Lihat ke Halaman Asli

Yang Belum Ada (Sebuah Renungan di Hari Kebangkitan Nasional 2022)

Diperbarui: 22 Mei 2022   09:45

Kompasiana adalah platform blog. Konten ini menjadi tanggung jawab bloger dan tidak mewakili pandangan redaksi Kompas.

Sosbud. Sumber ilustrasi: KOMPAS.com/Pesona Indonesia

Lahirnya Boedi Oetomo, 20 Mei 1908 bisa dikatakan sebagai fase awal dalam sejarah perjalanan bangsa, selain dalam membentuk Negara Kesatuan Republik Indonesia juga dalam hal membangun jati diri kebangsaan yang sejajar dengan bangsa lain di dunia.


Bersambut dengan sumpah pemuda yang menjadi fase berikutnya, dimana para pemuda saat itu mengikrarkan sebuah sumpah yang merupakan pernyataan untuk menjadi satu bangsa yaitu Bangsa Indonesia.


Semua itu bukanlah hal mudah, fase-fase ini harus dilalui dengan banyak pengorbanan hingga akhirnya nanti, melalui Soekarno-Hatta, Bangsa Indonesia memproklamasikan kemerdekaannya.


Jadi pertanyaan: Mengapa para tokoh terpelajar pada saat itu rela mengorbankan waktu, harta, pikiran bahkan nyawanya untuk suatu masa depan yang sangat mungkin tidak menguntungkan bagi dirinya saat itu?
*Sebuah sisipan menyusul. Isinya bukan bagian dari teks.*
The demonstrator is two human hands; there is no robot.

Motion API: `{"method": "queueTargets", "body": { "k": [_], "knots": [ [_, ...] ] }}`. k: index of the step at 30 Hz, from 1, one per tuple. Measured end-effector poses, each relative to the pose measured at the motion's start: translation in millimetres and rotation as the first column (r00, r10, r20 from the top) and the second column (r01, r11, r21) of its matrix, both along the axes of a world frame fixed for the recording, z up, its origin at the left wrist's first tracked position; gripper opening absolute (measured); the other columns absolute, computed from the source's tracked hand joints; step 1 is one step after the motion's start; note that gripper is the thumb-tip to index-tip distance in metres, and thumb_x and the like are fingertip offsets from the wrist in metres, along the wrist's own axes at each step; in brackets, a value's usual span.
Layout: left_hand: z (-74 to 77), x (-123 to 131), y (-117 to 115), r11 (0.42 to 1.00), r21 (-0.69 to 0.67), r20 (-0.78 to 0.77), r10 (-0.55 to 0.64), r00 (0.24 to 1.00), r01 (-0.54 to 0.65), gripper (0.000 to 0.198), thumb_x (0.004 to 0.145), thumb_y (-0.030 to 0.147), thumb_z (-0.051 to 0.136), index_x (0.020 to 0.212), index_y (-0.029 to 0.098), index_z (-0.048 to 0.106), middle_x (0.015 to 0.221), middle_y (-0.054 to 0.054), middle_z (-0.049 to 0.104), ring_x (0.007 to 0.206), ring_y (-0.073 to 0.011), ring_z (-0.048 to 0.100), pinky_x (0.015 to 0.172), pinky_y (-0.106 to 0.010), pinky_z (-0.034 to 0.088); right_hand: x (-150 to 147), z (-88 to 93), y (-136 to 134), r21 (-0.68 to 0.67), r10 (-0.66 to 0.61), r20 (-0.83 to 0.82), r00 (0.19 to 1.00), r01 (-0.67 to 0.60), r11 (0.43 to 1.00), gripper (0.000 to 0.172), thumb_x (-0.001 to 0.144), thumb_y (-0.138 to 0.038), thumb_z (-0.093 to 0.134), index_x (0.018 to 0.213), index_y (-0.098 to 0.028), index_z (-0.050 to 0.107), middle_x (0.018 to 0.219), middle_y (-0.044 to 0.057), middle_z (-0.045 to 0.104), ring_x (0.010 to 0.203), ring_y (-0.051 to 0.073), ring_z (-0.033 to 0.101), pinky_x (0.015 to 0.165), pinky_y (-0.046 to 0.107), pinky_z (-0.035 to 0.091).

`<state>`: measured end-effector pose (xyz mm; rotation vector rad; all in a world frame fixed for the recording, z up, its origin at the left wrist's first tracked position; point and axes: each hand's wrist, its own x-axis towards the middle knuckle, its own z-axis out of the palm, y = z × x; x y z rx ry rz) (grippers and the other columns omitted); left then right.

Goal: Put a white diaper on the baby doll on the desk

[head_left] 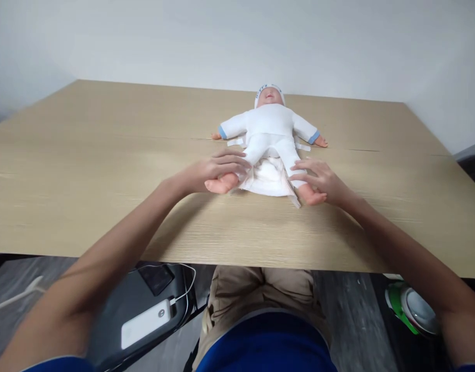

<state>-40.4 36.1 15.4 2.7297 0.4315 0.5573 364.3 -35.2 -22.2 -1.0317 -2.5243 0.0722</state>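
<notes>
A baby doll (pixel 271 120) in a white suit with blue cuffs and a white cap lies on its back, head away from me. Beneath its hips and between its spread legs is an unfolded white diaper (pixel 269 181), with side tabs sticking out on both sides. My left hand (pixel 217 169) rests on the doll's leg at the left, fingers stretched over the shin above the bare foot. On the other leg lies my right hand (pixel 318 178), its fingers spread across the lower shin. Neither hand visibly grips the legs; my thumbs are partly hidden.
The doll lies on a wide wooden table (pixel 105 155) that meets a white wall. Below its front edge, at the left, a white power bank (pixel 146 324) with a cable and a dark phone (pixel 156 279) lie on a dark seat. A green-and-white round object (pixel 411 310) is at the lower right.
</notes>
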Motion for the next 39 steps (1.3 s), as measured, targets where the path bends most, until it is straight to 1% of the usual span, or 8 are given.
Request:
{"method": "queueTargets", "body": {
  "k": [6,12,15,20,24,30,35,39],
  "knots": [
    [-33.4,-10.2,-2.6,1.0,0.006,-0.056,-0.012,0.998,0.012,0.053,0.103,0.011,0.056,0.151,0.031,0.069,0.16,-0.006,0.069,0.164,-0.027,0.048,0.127,-0.054,0.053,-1.0,-9.7,-1.2,-0.033,0.027,-0.004,1.0,-0.027,0.999,0.047,0.107,-0.011,0.047,0.138,-0.027,0.079,0.158,0.01,0.07,0.158,0.028,0.056,0.13,0.058,0.047],
    [-22.2,-6.1,-4.5,0.999,-0.048,-0.102,-0.015,0.995,0.01,0.047,0.11,0.016,0.049,0.15,0.028,0.07,0.159,-0.007,0.069,0.164,-0.0263,0.048,0.131,-0.052,0.047,8.5,2.3,-1.4,-0.178,0.097,-0.114,0.989,-0.116,0.977,0.045,0.114,-0.02,0.04,0.143,-0.024,0.075,0.159,0.011,0.069,0.154,0.025,0.059,0.13,0.053,0.049],
    [-13.7,-0.7,-13.4,0.991,-0.128,-0.16,0.01,0.987,-0.031,0.044,0.112,0.03,0.05,0.154,0.027,0.065,0.161,-0.008,0.066,0.164,-0.0319,0.044,0.132,-0.054,0.044,-1.0,10.3,-11.3,-0.224,0.045,-0.07,0.997,-0.06,0.973,0.044,0.117,-0.032,0.041,0.151,-0.024,0.068,0.159,0.012,0.067,0.154,0.03,0.059,0.129,0.057,0.049],
    [-24.8,21.0,-32.2,0.976,-0.048,-0.148,0.202,0.968,-0.211,0.063,0.097,0.064,0.075,0.143,0.023,0.063,0.152,-0.016,0.065,0.147,-0.0427,0.051,0.122,-0.058,0.046,-40.8,3.9,-41.7,-0.006,-0.129,0.105,0.986,0.13,0.991,0.071,0.106,-0.059,0.067,0.164,-0.018,0.056,0.162,0.021,0.062,0.158,0.043,0.05,0.134,0.068,0.035],
    [-33.8,34.4,-34.5,0.962,0.07,-0.112,0.269,0.957,-0.263,0.027,0.106,0.041,0.058,0.121,0.02,0.066,0.13,-0.015,0.071,0.125,-0.0373,0.06,0.117,-0.06,0.046,-58.1,-6.5,-45.5,0.113,-0.254,0.123,0.959,0.241,0.964,0.039,0.11,-0.026,0.057,0.145,-0.018,0.071,0.146,0.02,0.071,0.144,0.039,0.06,0.121,0.059,0.048],
    [-6.1,40.4,-20.0,0.919,-0.072,0.008,0.389,0.921,-0.388,0.027,0.11,0.038,0.048,0.116,0.021,0.068,0.12,-0.013,0.071,0.116,-0.0332,0.062,0.106,-0.053,0.053,-43.8,5.6,-8.4,0.043,-0.253,-0.09,0.963,0.258,0.965,0.028,0.107,-0.02,0.049,0.114,-0.02,0.076,0.111,0.014,0.075,0.102,0.032,0.069,0.088,0.044,0.055],
    [10.1,57.2,14.8,0.888,-0.186,0.137,0.446,0.884,-0.419,0.037,0.112,0.048,0.049,0.131,0.023,0.069,0.146,-0.013,0.064,0.137,-0.033,0.057,0.123,-0.053,0.044,-39.0,22.7,35.7,0.003,-0.219,-0.358,0.908,0.236,0.972,0.033,0.115,-0.043,0.047,0.115,-0.024,0.073,0.118,0.012,0.074,0.116,0.033,0.069,0.105,0.05,0.054],
    [11.9,70.9,54.8,0.853,-0.309,0.19,0.49,0.851,-0.421,0.035,0.112,0.054,0.051,0.123,0.025,0.068,0.13,-0.011,0.07,0.128,-0.033,0.062,0.117,-0.053,0.048,-38.4,26.9,78.7,-0.074,-0.285,-0.44,0.852,0.282,0.957,0.049,0.114,-0.065,0.045,0.115,-0.025,0.073,0.121,0.011,0.074,0.12,0.032,0.068,0.111,0.052,0.053]
  ]
}}
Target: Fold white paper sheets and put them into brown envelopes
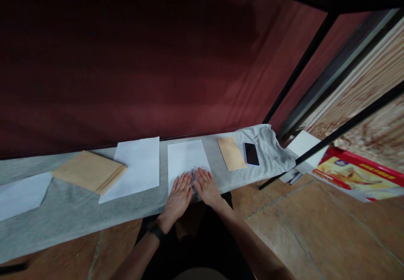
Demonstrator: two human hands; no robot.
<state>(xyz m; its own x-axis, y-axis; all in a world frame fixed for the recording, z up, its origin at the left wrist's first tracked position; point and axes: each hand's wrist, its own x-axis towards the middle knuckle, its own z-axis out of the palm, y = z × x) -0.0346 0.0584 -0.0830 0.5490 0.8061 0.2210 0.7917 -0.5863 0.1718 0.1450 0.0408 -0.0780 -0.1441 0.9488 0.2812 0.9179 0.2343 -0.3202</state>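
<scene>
- White sheet of paper (187, 158), head view: lies flat on the grey cloth (63, 217) that covers the table, directly in front of the person.
- Left hand (178, 198): palm down on the near left part of this sheet, fingers stretched out, clasping nothing. Dark band (157, 231) on the wrist.
- Right hand (206, 187): palm down on the near right part of the sheet, fingers extended and unclenched, just beside the left hand.
- Left of the sheet: second white sheet (135, 168) just beside it, then a stack of brown envelopes (88, 171) overlapping that sheet's left edge. A third white sheet (20, 193) lies well apart.
- Right of the sheet: single brown envelope (231, 153), then a smartphone (251, 153), screen dark.
- Behind the sheet: dark red curtain (142, 61).
</scene>
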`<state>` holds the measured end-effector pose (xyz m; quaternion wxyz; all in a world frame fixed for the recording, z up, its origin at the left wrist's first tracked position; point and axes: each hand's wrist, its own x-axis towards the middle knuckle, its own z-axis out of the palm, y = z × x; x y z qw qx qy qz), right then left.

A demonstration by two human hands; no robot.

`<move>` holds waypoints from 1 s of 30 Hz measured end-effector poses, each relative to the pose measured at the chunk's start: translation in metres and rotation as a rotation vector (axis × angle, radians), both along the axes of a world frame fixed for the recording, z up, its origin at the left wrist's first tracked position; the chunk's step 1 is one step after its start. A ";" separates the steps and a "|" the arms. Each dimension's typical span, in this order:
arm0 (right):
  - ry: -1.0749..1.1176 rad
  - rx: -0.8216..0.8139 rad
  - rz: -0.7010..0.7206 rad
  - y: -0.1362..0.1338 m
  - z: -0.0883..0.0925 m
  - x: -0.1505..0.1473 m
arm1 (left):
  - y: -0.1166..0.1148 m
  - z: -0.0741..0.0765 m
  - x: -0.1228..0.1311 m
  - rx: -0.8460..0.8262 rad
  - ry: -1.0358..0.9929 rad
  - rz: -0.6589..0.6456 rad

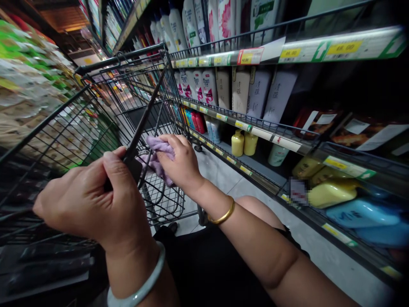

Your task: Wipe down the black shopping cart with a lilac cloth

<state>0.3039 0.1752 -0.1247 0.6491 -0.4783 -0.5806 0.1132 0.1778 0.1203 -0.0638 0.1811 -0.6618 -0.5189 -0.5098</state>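
Note:
A black wire shopping cart [105, 102] fills the left and middle of the head view, tilted toward me. My left hand [91, 198] is closed round a dark bar of the cart's frame, near its corner. My right hand [180, 162] is closed on a purple cloth [158, 147] and presses it against the cart's wire side, just right of the left hand. A gold bangle sits on the right wrist and a pale jade bangle on the left wrist.
Store shelves [287, 53] run along the right with white bottles, yellow bottles [243, 143], boxes and price tags. Packaged goods [28, 76] are stacked on the left. A grey floor aisle [223, 175] lies between the cart and the shelves.

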 end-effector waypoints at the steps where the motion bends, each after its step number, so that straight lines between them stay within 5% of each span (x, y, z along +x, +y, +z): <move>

Bukankah akan lebih baik jika saat itu para tokoh terpelajar saat itu berkonsentrasi kepada segenap usaha yang menguntungkan dirinya daripada berusaha membangun yang tidak begitu jelas yang hanya ada di masa depan dan sama sekali tidak menguntungkan bahkan tidak berkaitan langsung dengan dirinya saat itu?


Keinginan untuk terbebas dari penindasan merupakan faktor utama dalam memunculkan kerinduan akan datangnya masa gemilang tanpa diskriminasi dan penindasan, masa dimana situasi akan membaik, meskipun pada kenyataannya masa yang dirindukan itu sungguh masih terasa sulit untuk dihadirkan.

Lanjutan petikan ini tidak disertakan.